*** Data provided ***

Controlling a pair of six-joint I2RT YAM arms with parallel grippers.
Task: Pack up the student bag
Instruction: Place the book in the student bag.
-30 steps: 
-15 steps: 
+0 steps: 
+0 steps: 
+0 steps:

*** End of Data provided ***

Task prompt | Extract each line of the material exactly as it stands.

Response |
Controlling a pair of six-joint I2RT YAM arms with parallel grippers.
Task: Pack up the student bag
Instruction: Place the book in the student bag.
-30 steps: 
-15 steps: 
+0 steps: 
+0 steps: 
+0 steps:

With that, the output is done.